Problem to solve: All of the data below must be repeated exactly.

Supplied data:
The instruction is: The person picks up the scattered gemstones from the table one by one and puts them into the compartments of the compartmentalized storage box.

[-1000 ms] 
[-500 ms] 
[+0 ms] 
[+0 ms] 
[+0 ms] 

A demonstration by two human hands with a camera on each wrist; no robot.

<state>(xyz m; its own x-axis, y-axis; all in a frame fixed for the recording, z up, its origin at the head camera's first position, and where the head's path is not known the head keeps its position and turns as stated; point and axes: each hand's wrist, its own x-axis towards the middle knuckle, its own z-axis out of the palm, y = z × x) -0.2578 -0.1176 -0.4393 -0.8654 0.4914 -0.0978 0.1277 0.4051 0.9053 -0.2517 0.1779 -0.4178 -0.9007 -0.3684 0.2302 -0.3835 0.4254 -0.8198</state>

Finished task:
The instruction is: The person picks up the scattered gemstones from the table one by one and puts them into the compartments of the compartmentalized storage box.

[-1000 ms] 
[-500 ms] 
[+0 ms] 
[+0 ms] 
[+0 ms] 

A demonstration by two human hands with a camera on each wrist; no robot.

<state>(xyz m; its own x-axis, y-axis; all in a frame fixed for the recording, z up, its origin at the head camera's first position, and where the head's path is not known the head keeps its position and turns as stated; point and axes: each hand's wrist, its own x-axis towards the middle knuckle, its own z-axis out of the palm, y = z × x) -0.2578 -0.1176 -0.4393 -0.8654 0.4914 -0.0978 0.1277 0.4051 0.9053 -0.2517 0.1779 -0.4178 -0.9007 -0.3684 0.2302 -0.3835 0.4254 -0.8198</state>

The output above is complete as it stands.